[dockerctl] Race condition in check_ready function for container 'nailgun'

Bug #1545825 reported by Oleg S. Gelbukh
6
This bug affects 1 person
Affects Status Importance Assigned to Milestone
Fuel for OpenStack
Fix Committed
Medium
Oleg S. Gelbukh
8.0.x
Fix Committed
Medium
Oleg S. Gelbukh
Mitaka
Won't Fix
Medium
Registry Administrators

Bug Description

When container 'nailgun' started with dockerctl, it incorrectly detects that the container is ready, i.e. Puppet successfully applied inside the container.

Steps to reproduce:
1. Install Fuel Admin node using ISO 7.0
2. Install fuel-octane from the source code:

    yum install -y git python-pip python-paramiko
    git clone https://github.com/openstack/fuel-octane
    cd fuel-octane && git checkout stable/7.0 && pip install --no-deps -e .
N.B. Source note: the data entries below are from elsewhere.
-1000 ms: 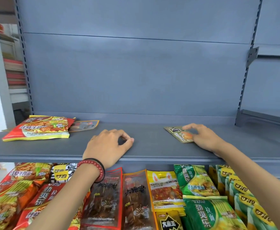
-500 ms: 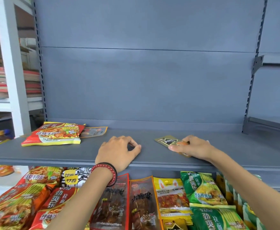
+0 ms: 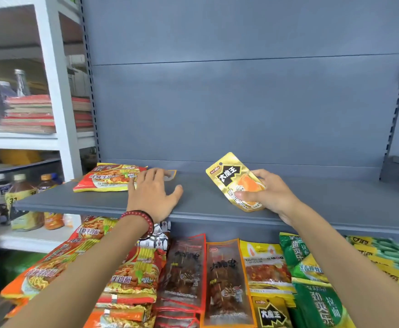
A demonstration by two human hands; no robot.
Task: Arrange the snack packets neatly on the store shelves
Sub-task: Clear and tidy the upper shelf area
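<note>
The grey shelf lies under the left hand, which rests open, palm down. A red noodle packet lies flat just to its left. The right hand grips the gold packet by its lower end, its long axis tilting up-left from the thumb.

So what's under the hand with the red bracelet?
The left hand rests on the grey metal shelf, partly covering a thin orange-edged packet. Only its corner shows; the rest is hidden.
</note>
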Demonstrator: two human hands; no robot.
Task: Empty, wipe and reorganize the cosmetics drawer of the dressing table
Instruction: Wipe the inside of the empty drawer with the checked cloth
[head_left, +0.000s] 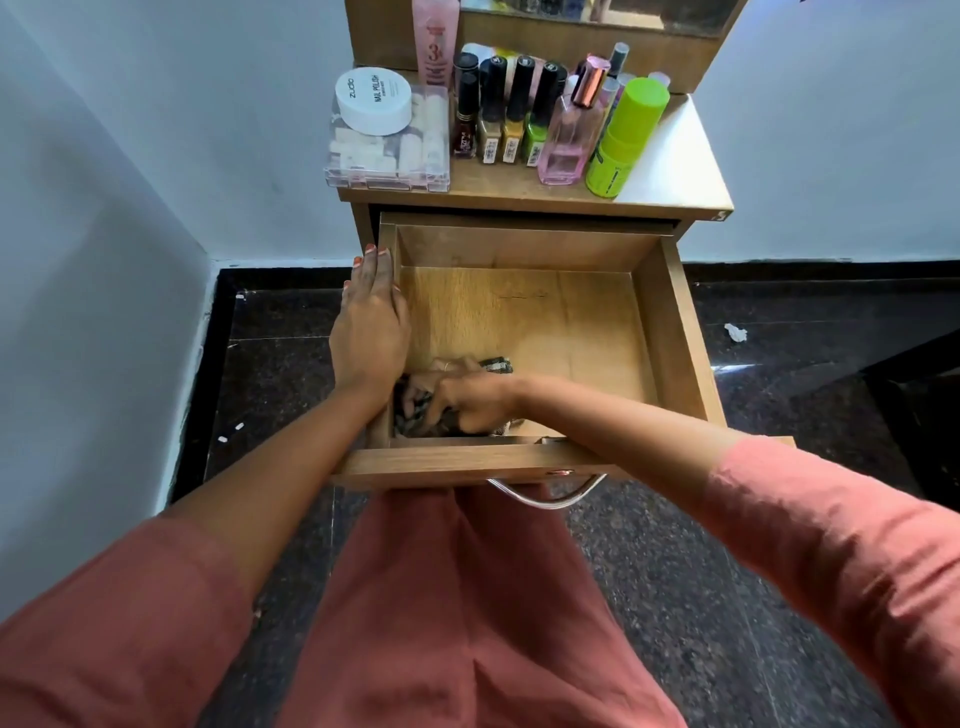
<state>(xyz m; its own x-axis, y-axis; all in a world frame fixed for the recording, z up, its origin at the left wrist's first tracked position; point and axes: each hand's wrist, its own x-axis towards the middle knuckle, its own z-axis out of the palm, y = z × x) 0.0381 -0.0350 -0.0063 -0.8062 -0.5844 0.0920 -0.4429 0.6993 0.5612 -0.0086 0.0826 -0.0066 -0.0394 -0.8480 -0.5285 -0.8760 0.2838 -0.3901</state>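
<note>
A narrow wooden dressing table (670, 171) is set against a pale wall, over a dark speckled stone floor (701, 571) with a few white scraps on it. Its drawer (675, 332) is pulled fully out and its wooden bottom is bare but for a dark cloth (493, 365) bunched in the near left corner. The cloth is gripped by the right hand (470, 402), fingers curled tight around it, while the left hand (370, 322) is laid flat, fingers together, along the drawer's left wall. On the tabletop are crowded a clear box (387, 150) topped by a white jar (373, 100), nail polish bottles (506, 111), a pink perfume bottle (569, 132) and a green can (626, 137). The mirror is cut off by the upper edge, and most of the cloth is hidden beneath the crossed wrists.
</note>
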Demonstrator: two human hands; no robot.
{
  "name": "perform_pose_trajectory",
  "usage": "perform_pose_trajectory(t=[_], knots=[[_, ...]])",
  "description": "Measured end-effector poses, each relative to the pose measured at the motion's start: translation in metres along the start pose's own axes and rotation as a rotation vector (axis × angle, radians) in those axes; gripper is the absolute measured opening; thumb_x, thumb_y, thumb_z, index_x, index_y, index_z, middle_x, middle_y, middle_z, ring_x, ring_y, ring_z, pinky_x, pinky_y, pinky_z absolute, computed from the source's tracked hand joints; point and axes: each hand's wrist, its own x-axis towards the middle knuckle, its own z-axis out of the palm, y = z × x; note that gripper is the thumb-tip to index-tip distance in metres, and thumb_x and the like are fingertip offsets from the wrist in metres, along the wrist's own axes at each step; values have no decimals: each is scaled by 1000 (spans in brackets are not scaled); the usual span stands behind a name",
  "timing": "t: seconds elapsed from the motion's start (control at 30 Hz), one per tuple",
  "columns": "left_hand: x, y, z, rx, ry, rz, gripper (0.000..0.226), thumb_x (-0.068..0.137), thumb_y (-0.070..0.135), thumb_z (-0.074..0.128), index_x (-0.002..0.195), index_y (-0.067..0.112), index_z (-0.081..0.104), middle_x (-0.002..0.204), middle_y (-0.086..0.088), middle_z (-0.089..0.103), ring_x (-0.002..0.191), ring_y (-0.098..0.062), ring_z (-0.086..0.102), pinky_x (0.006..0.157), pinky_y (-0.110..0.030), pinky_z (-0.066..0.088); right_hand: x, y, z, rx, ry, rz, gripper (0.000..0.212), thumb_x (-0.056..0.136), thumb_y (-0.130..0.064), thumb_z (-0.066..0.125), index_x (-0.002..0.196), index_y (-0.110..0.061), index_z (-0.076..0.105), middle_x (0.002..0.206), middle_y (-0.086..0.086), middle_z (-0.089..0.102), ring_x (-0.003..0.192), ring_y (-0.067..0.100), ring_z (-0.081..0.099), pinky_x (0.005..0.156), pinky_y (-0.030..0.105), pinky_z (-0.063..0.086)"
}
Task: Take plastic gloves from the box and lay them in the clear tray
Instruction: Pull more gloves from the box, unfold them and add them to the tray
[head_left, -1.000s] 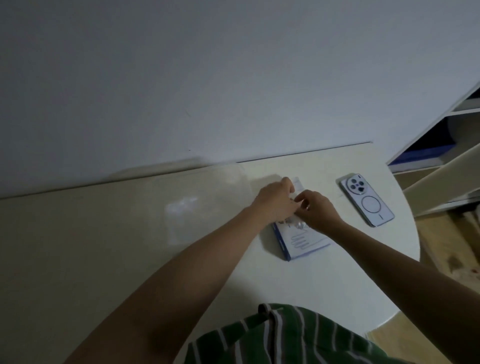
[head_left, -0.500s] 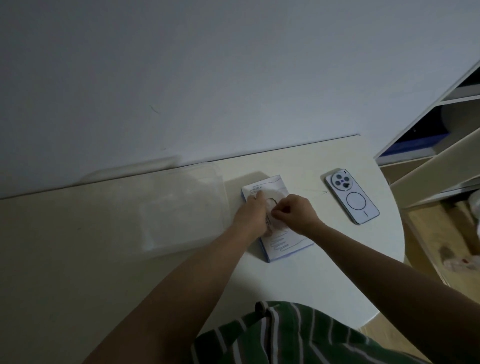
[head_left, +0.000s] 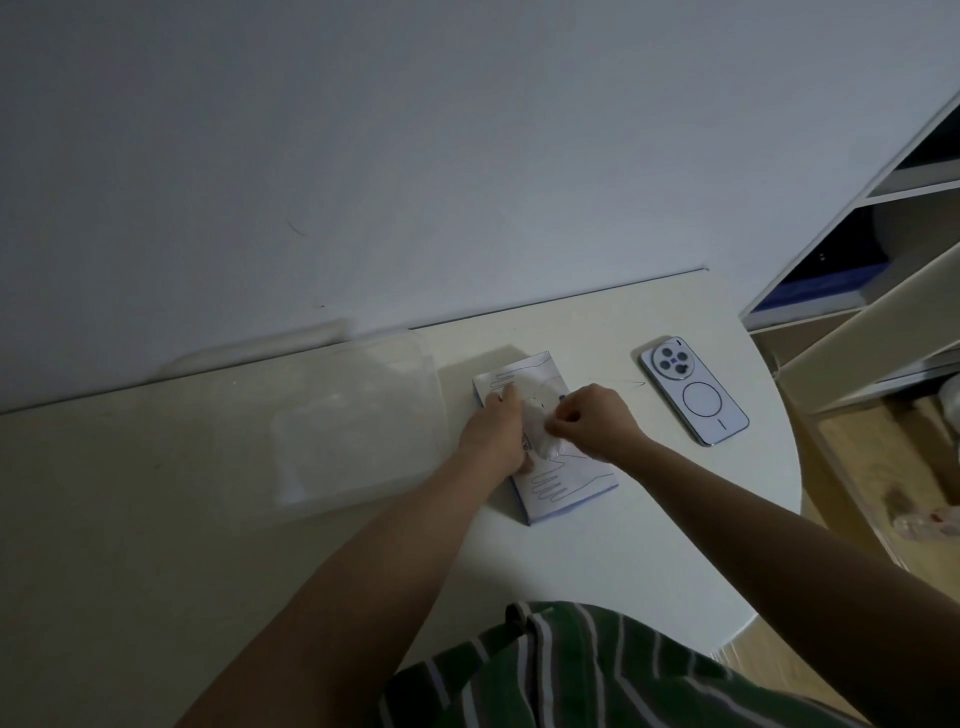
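A flat white glove box (head_left: 566, 480) with blue hand outlines lies on the table, just right of the clear tray (head_left: 332, 415). My left hand (head_left: 496, 431) rests flat on the box's left side, fingers pointing away from me. My right hand (head_left: 592, 421) pinches a thin clear plastic glove (head_left: 537, 415) that sticks up out of the opening in the box top. The glove is partly out, bunched between the two hands. Nothing can be made out inside the see-through tray.
A pale phone (head_left: 693, 397) lies face down to the right of the box, near the round table's right edge (head_left: 789, 467). A wall runs along the table's far side. White shelving (head_left: 883, 291) stands at the right. A green striped garment (head_left: 597, 670) is at the bottom.
The view has shifted, so the box and tray sit more to the centre. My left hand moved from the box's top to lie flat on its left side. My right hand has pulled the glove up a little.
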Motion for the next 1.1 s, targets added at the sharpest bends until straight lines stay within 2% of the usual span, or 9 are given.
perform_pose_trajectory(t=[0.07, 0.2, 0.33, 0.47, 0.53, 0.67, 0.83, 1.0, 1.1], knots=[[0, 0, 1, -2, 7, 0, 87, 72, 22, 83, 138, 9, 29, 134, -13, 43, 117, -31, 53, 93, -37, 46, 0, -2, -5, 65, -6, 16, 11, 79, -20, 77, 72, -12, 74, 61, -7, 63, 56, 9, 56, 53, 19, 41], [0, 0, 0, -1, 7, -11, 88, 73, 22, 82, 140, 9, 27, 136, -14, 42, 119, -32, 52, 94, -38, 46, -4, -6, -9, 208, 17, 38, 21, 73, -24, 84, 67, -11, 68, 67, -4, 66, 72, 15, 64, 66, 27, 51], [1, 2, 0, 12, 9, -17, 90, 74, 23, 81, 143, 8, 24, 137, -14, 42, 119, -32, 52, 93, -38, 46, -8, 0, -8, 311, -40, 44, 21, 78, -28, 80, 73, -16, 63, 73, 1, 65, 66, 13, 58, 61, 24, 49], [0, 3, 0, 26, -2, -20, 94, 73, 24, 81, 145, 8, 22, 138, -15, 41, 120, -33, 51, 94, -38, 45, -9, 2, -8, 295, -60, 15, 21, 82, -18, 75, 64, -19, 64, 59, -5, 58, 54, 10, 51, 52, 19, 42], [0, 3, 0, 26, -2, -26, 93, 74, 23, 81, 145, 9, 22, 138, -14, 41, 121, -33, 50, 95, -38, 45, -8, 0, -11, 390, -47, 13, 20, 80, -19, 78, 66, -15, 64, 62, 0, 60, 57, 12, 53, 56, 24, 46], [0, 6, -1, 23, -10, -40, 93, 73, 21, 82, 144, 10, 24, 138, -13, 41, 122, -32, 50, 97, -38, 45, -10, 1, -20, 545, -45, 33, 26, 80, -17, 78, 68, -9, 57, 61, 0, 55, 57, 10, 50, 57, 19, 43], [0, 6, -2, 31, -27, -33, 98, 70, 25, 85, 144, 10, 23, 140, -13, 40, 123, -32, 50, 98, -37, 43, -14, 13, -23, 723, -185, 100, 30, 84, -17, 74, 71, -10, 48, 69, 6, 61, 68, 20, 62, 72, 31, 53], [-1, 8, -3, 59, -23, -34, 93, 71, 25, 84, 141, 7, 25, 137, -14, 40, 121, -32, 50, 96, -36, 43, -14, 16, -36, 883, -40, 40, 28, 86, -18, 71, 71, -11, 49, 77, 17, 61, 73, 25, 56, 73, 35, 48], [-1, 9, -3, 80, -29, -36, 94, 71, 26, 83, 141, 7, 24, 138, -14, 39, 122, -32, 50, 97, -36, 43, -15, 18, -37, 908, 41, -3, 26, 89, -19, 68, 72, -13, 50, 77, 13, 59, 72, 19, 54, 68, 28, 45]])
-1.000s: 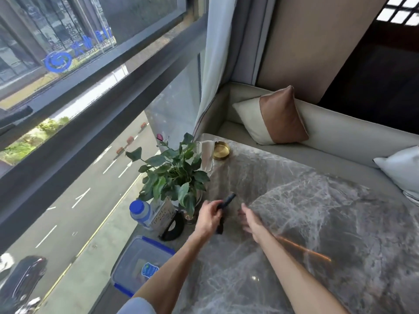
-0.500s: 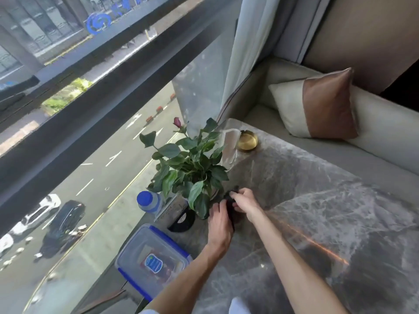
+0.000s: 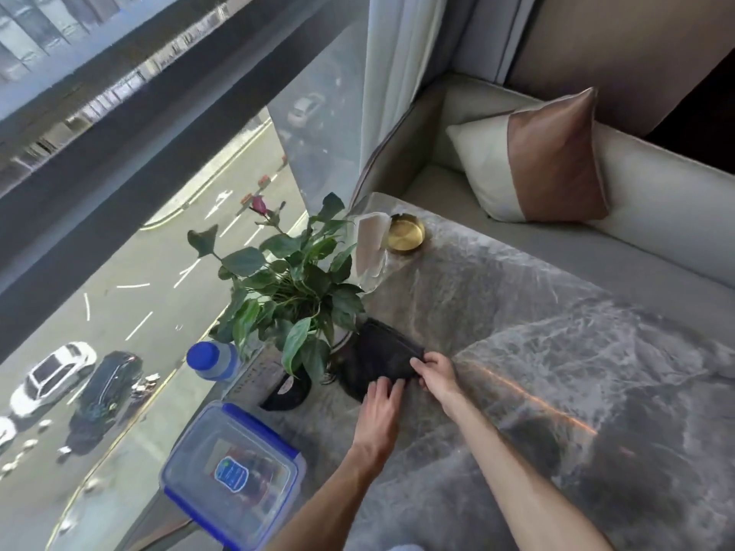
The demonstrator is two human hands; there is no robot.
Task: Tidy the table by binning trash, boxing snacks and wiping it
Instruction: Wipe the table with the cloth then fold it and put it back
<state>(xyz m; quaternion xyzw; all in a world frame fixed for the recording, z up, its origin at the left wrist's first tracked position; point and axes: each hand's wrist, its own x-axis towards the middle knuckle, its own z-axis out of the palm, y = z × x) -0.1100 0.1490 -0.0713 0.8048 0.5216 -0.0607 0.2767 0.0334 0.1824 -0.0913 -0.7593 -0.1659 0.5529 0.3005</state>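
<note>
A dark folded cloth (image 3: 378, 353) lies on the grey marble table (image 3: 557, 371), right beside the potted plant (image 3: 294, 280). My left hand (image 3: 380, 415) rests flat on the cloth's near edge, fingers spread. My right hand (image 3: 435, 373) pinches the cloth's right corner. A clear plastic box with a blue-rimmed lid (image 3: 234, 475), closed, stands at the table's near left corner with packets visible inside.
A blue-capped bottle (image 3: 212, 359) and a black round object (image 3: 288, 389) sit left of the plant. A gold dish (image 3: 405, 234) and a clear glass (image 3: 372, 248) stand at the far corner. A sofa with a brown-and-cream cushion (image 3: 537, 157) runs behind the table. The window borders the left.
Both hands moved toward the plant with the dark cloth. It was bunched in my left hand; now it lies spread flat on the table under both hands.
</note>
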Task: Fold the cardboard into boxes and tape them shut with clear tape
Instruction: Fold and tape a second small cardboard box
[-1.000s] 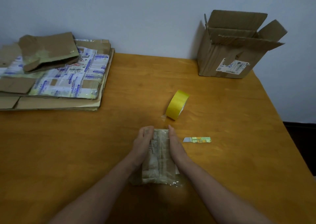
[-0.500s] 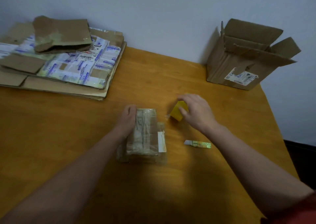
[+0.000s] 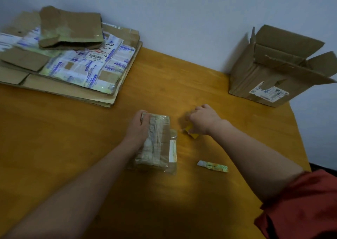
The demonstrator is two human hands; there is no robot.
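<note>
On the worktop (image 3: 73, 147), the left hand (image 3: 139, 127) clamps the small box (image 3: 158, 144); the right hand (image 3: 202, 120) has its grip round the tape roll (image 3: 193, 133). Taping looks to be in hand. Next, free the tape's end.

On the orange-brown wooden desk (image 3: 73, 147), the left hand (image 3: 139, 127) grips the far left edge of a small, tape-covered brown cardboard box (image 3: 158, 142). Just to its right, the right hand (image 3: 204, 120) curls over a yellow tape roll (image 3: 191, 132), mostly hiding it. A small green-and-yellow patterned cutter (image 3: 212, 166) lies nearer. A stack of flattened brown cardboard sheets (image 3: 73, 71) sits far left, and an open brown cardboard carton with a white label (image 3: 273, 71) far right. A red sleeve (image 3: 300, 207) covers the right upper arm.
</note>
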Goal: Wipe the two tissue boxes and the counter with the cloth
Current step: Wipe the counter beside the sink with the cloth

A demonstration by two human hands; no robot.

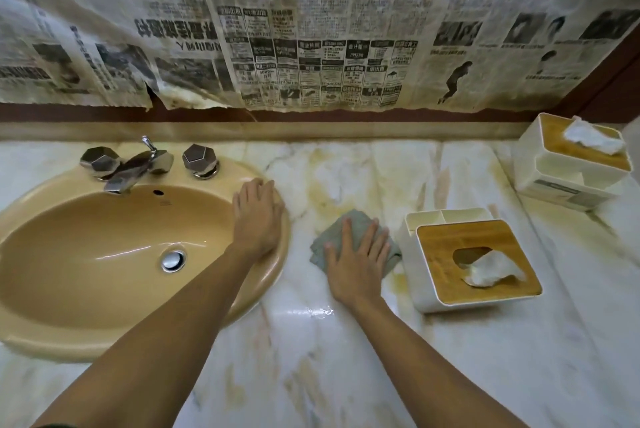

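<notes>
My right hand (356, 261) lies flat, fingers straight, on a folded grey-green cloth (329, 237) and presses it onto the marble counter (346, 358). Just right of the cloth stands a white tissue box (433, 292) with a wooden lid and a tissue poking out. A second tissue box (540, 168) of the same kind sits at the back right, near the wall. My left hand (258, 213) rests flat on the right rim of the sink, holding nothing.
A tan oval sink (86, 254) with a chrome faucet (128, 168) and two knobs fills the left side. Newspaper sheets (311, 29) cover the wall behind. Yellowish stains mark the counter between the cloth and the back ledge.
</notes>
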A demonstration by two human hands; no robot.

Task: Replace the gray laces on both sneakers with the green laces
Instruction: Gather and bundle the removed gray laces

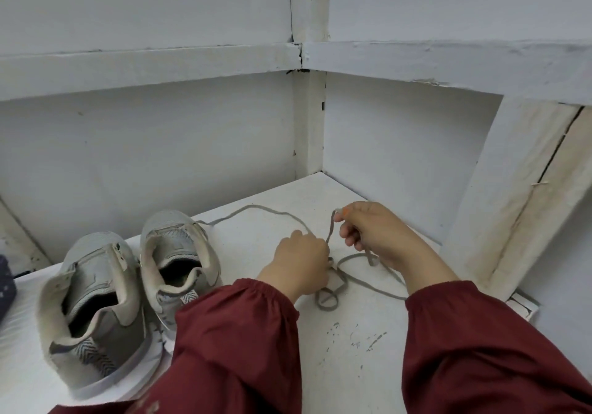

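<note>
near sneaker (96, 317) and far sneaker (179, 253), both gray, sit side by side at the left of the white tabletop (352, 365), heels toward the camera. gray lace (256, 210) trails from the far sneaker's toe end to the left hand (302, 256), whose fingers curl round it, with more loose loops lying on the tabletop just below. right hand (374, 231) pinches a lace end, raised off the tabletop; dark red sleeves (237, 333) on both arms.
</note>
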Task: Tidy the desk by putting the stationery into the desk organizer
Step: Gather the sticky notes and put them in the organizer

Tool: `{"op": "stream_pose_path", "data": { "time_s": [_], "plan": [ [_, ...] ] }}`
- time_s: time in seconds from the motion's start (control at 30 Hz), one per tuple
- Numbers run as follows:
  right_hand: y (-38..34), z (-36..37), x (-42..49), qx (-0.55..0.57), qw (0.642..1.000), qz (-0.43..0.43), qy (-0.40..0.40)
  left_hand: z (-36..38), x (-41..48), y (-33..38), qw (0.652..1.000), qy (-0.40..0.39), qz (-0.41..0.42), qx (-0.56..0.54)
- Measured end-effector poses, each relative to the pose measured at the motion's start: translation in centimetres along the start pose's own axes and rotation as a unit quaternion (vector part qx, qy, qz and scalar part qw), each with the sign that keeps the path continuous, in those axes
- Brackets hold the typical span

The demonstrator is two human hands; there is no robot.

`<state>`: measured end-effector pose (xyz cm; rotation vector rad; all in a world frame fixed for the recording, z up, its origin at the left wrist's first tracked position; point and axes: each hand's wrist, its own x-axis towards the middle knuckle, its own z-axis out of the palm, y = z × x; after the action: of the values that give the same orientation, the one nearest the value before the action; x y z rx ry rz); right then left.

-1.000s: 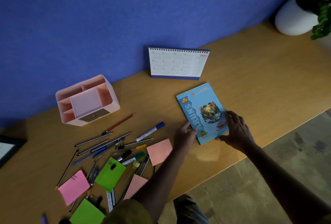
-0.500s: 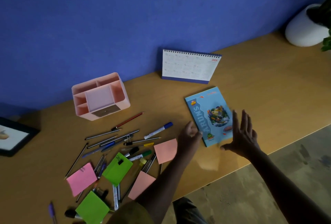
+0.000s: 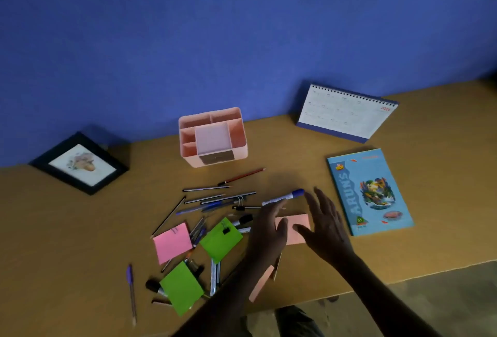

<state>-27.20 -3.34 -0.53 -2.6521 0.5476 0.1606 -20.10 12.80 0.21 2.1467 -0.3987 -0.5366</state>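
Moved since the earlier frames: both hands have left the blue notebook (image 3: 368, 191) and now hang over the stationery in front of the pink desk organizer (image 3: 212, 136); the notebook lies flat, well right of the organizer.
Framed picture (image 3: 78, 163), left of the organizer, by the wall;
purple pen (image 3: 130, 280), far front-left of the organizer, apart from the heap;
pink sticky note (image 3: 172, 242), plain green sticky note (image 3: 181, 287) and clipped green sticky note (image 3: 220, 238), in front of the organizer, lying over pens;
pencils and pens (image 3: 215, 196), a loose heap on the desk (image 3: 80, 229) just in front of the organizer;
blue-capped marker (image 3: 285, 196), front-right of the organizer;
left hand (image 3: 269, 226), fingers stretched forward, holding nothing, tips at the marker's white end, contact unclear;
salmon sticky note (image 3: 295, 225), front-right of the organizer, partly under both hands;
right hand (image 3: 322, 223), fingers spread and straight, gripping nothing;
desk calendar (image 3: 344, 113), right of the organizer, standing at the wall.
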Motion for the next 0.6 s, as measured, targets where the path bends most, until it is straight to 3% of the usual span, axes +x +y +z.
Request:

3. Create backup of Fuel Admin node configuration

    octane fuel-backup --to /tmp/backup.tar.gz

4. Copy backup.tar.gz file to external location.
5. Install Fuel Admin node using ISO 8.0
6. Install fuel-octane from the source code:

    yum install -y git python-pip python-paramiko
    git clone https://github.com/openstack/fuel-octane
    cd fuel-octane && git checkout stable/8.0 && pip install --no-deps -e .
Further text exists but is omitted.